Currently, our Register of Deeds outspends nearly every county department, including the County Commission, in travel expenses. As Registrar, I will be a responsible steward of tax dollars and will work to rein in frivolous spending. As a Realtor, I work every day with the types of market data necessary to create balanced budgets for the office.
Lastly, this office is often utilized at critical life moments - recording a birth, wedding, or death; buying a new home; or settling the estate of a loved one. I hope that as Registrar, I can create an office that respects and understands the needs of our residents, so that when they enter the building or scroll through the website, they're greeted with kindness and have a positive experience.
With 15 years of senior management experience in a Fortune 100 company, nearly 20 years of local real estate experience, and as a third-party candidate not encumbered by today’s partisan politics, I am well equipped to run the department of The Register of Deeds.

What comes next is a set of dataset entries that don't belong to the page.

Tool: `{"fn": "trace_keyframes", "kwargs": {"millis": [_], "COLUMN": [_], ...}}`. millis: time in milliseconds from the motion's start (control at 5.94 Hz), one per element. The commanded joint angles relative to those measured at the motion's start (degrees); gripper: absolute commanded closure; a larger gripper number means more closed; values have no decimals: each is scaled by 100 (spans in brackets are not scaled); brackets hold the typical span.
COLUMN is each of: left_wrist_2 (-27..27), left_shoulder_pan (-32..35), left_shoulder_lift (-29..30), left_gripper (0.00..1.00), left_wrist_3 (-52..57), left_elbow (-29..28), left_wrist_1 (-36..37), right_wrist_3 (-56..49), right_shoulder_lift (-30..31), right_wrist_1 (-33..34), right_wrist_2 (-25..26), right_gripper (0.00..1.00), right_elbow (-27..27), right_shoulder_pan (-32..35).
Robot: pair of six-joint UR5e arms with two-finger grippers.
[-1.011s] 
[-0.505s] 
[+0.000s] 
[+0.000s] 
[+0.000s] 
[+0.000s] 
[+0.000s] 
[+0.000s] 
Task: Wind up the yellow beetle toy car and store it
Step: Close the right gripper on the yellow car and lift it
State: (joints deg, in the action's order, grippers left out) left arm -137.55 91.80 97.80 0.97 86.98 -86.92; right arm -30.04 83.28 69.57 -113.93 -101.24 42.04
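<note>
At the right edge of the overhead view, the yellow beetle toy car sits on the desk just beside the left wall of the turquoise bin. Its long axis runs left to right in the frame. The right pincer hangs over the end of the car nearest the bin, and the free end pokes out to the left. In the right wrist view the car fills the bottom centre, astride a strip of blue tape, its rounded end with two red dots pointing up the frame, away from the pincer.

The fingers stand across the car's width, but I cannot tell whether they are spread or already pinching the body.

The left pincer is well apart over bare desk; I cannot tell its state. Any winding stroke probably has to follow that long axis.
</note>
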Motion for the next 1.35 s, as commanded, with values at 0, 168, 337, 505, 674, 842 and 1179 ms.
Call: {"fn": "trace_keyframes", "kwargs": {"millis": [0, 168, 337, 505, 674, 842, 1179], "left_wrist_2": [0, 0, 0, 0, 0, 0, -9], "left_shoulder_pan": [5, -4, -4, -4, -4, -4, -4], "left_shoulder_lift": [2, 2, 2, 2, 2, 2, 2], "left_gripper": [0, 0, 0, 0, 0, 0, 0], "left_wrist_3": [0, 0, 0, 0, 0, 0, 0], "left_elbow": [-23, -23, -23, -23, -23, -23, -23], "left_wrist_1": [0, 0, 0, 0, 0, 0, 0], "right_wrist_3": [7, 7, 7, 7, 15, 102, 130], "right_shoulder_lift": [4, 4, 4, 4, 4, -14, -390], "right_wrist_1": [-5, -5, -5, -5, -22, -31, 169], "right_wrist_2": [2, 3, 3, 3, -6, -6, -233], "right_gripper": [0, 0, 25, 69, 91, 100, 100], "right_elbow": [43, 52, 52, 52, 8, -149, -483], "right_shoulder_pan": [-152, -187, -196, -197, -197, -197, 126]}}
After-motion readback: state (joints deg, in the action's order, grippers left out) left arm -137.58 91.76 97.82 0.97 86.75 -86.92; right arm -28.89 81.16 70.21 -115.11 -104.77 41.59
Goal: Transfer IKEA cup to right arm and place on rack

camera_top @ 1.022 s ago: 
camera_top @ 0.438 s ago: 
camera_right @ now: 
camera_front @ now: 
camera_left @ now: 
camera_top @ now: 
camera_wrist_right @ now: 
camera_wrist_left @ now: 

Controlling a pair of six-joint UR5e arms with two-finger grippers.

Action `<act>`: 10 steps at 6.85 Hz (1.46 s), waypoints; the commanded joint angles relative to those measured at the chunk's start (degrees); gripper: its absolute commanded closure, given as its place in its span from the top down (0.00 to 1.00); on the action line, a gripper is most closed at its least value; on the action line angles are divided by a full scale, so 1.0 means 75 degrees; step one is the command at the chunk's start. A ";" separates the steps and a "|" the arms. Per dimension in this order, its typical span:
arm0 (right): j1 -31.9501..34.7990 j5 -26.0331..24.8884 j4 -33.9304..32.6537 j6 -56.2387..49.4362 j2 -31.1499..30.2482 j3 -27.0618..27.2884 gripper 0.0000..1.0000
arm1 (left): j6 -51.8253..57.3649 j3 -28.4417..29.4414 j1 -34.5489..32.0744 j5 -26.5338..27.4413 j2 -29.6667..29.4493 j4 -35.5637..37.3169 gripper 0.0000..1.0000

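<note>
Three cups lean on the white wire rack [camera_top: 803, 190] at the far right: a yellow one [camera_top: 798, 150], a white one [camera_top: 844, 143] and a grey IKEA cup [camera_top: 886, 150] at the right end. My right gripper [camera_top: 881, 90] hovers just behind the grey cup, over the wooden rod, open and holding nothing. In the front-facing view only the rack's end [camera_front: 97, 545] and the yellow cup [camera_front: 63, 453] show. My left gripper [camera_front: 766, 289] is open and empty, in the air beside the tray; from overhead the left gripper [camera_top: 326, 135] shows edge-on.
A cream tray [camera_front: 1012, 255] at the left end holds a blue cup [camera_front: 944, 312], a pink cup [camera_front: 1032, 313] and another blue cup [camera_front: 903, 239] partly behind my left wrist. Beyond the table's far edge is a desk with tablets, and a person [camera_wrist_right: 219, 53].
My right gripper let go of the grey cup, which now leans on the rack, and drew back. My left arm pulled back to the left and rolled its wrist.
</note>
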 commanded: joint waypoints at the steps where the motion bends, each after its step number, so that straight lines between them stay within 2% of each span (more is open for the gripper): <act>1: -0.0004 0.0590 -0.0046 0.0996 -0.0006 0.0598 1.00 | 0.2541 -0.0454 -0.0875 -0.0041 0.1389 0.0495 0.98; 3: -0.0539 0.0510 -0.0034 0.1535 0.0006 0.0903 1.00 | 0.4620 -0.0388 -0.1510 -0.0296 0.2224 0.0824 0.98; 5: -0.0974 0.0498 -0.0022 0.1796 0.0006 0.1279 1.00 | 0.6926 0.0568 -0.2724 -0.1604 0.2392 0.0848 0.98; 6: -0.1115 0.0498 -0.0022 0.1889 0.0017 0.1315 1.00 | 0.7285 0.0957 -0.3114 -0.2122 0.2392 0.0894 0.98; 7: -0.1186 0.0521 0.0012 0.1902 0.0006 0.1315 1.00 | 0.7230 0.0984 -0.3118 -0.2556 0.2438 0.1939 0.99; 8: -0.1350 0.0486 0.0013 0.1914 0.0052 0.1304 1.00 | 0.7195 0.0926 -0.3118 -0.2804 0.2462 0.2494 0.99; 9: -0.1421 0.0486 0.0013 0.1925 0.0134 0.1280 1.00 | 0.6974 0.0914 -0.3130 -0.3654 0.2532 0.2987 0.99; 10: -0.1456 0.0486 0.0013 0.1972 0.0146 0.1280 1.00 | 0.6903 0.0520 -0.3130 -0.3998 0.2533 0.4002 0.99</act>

My background has given me skills and insights to focus on improving access to records and information and modernization of processes to access those records.
First and foremost is the importance of health and safety of employees and the general public using the services of the Register’s office during this time of a pandemic, taking precautions daily to ensure safe operations.
Updating systems to be able to search historical data online, potentially use block-chain technology to store records securely so they cannot be altered are two important areas to address.
Providing a fresh perspective on procedures and policies, I would invite suggestions from staff who do the work day in and day out - what works well, what can be done differently to improve access and processes. I would invite suggestions for improvement from customers as well with the goal of making the office and records accessible and easy to navigate. A thorough review of handling important things like cash receipts is critical so that what happened in the Wake County Register of Deeds office in 2018 (theft of nearly $2.3 million) could not happen in New Hanover County.